The data —
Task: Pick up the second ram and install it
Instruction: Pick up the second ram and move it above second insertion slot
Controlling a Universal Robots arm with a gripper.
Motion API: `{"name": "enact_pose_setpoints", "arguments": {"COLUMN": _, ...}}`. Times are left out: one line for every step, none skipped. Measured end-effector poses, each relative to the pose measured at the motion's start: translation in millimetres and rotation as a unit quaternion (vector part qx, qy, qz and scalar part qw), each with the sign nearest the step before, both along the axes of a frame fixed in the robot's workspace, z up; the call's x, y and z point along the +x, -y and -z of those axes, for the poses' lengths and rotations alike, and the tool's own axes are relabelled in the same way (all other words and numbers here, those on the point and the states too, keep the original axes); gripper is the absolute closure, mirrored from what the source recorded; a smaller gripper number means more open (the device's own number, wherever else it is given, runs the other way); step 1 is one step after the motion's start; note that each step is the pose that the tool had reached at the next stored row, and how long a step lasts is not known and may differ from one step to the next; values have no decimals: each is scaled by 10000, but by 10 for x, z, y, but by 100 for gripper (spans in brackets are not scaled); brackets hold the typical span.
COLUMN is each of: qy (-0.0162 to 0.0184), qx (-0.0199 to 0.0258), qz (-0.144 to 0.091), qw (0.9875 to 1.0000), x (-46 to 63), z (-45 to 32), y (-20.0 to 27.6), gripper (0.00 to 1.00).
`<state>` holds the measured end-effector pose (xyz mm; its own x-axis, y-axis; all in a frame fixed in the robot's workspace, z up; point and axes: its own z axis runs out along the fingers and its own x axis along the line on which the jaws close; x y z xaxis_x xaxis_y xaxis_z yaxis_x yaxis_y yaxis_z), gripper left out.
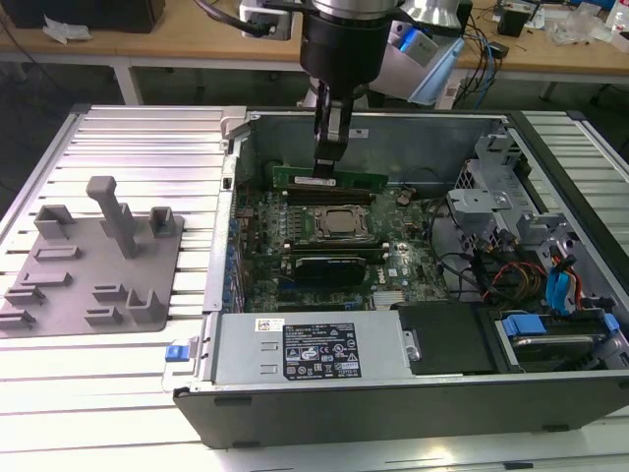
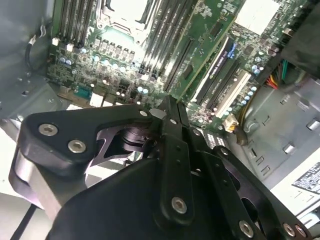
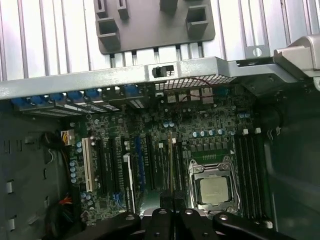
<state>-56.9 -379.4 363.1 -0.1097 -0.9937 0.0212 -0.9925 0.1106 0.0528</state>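
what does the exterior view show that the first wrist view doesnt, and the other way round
Exterior view, not first wrist: the power supply, the drive cage, and the second ram seen broadside as a green stick. First wrist view, not exterior: the white expansion slot. Both: the claw shut on the ram, the CPU socket and the gray holder tray.

No print is reading clearly anywhere; a black-and-white label (image 1: 321, 351) is sitting on the near metal cover (image 1: 236, 362), its lettering too small.
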Motion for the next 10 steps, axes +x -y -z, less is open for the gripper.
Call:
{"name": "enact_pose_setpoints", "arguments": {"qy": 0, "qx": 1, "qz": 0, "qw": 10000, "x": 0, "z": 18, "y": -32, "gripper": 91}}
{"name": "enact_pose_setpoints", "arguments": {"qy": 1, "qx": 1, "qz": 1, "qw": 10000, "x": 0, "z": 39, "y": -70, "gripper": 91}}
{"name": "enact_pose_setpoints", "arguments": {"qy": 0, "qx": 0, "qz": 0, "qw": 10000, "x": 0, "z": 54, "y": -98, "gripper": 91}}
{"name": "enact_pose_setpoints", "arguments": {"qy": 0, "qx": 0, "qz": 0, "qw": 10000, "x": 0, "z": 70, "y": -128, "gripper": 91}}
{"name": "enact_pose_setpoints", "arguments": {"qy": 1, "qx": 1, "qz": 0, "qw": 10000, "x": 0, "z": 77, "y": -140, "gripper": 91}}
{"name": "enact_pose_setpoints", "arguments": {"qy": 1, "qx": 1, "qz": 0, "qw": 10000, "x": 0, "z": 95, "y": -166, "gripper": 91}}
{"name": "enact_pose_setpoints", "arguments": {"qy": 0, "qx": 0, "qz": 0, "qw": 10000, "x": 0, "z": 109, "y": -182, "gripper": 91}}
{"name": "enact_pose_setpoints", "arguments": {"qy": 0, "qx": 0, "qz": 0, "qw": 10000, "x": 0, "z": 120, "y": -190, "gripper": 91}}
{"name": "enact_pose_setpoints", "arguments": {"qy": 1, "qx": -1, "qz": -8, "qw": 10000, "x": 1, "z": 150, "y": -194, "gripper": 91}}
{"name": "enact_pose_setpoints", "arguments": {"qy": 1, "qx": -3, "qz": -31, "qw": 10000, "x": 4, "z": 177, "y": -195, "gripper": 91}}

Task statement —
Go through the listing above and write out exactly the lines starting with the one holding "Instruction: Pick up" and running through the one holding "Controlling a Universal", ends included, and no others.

Answer section —
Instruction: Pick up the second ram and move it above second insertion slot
Controlling a Universal Robots arm with a gripper.

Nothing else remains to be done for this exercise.